### Assigned task
This exercise calls for an exact copy of the listing below.

### Recorded data
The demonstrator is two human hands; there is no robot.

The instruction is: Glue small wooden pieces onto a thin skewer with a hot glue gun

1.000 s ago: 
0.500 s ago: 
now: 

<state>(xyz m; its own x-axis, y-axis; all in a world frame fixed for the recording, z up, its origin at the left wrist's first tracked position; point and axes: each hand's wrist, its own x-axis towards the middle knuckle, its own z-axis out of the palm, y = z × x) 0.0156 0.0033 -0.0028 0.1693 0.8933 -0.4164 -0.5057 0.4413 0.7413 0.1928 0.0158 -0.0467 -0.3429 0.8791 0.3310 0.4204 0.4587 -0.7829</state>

### Reply
The demonstrator is two human hands; there is no robot.

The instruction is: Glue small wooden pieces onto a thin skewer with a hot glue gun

1.000 s ago: 
0.500 s ago: 
now: 

<state>(xyz m; its own x-axis, y-axis; all in a world frame fixed for the recording, z up, its origin at the left wrist's first tracked position; point and axes: each hand's wrist, its own x-axis towards the middle knuckle, its own z-axis out of the palm, y = z × x) 0.0156 0.0033 -0.0028 0.1693 0.8933 -0.4164 -0.5057 0.4413 0.7413 0.1928 0.0158 -0.0467 -0.3429 0.8791 0.3310 0.4204 0.4587 -0.7829</state>

No more output will be added to the exercise.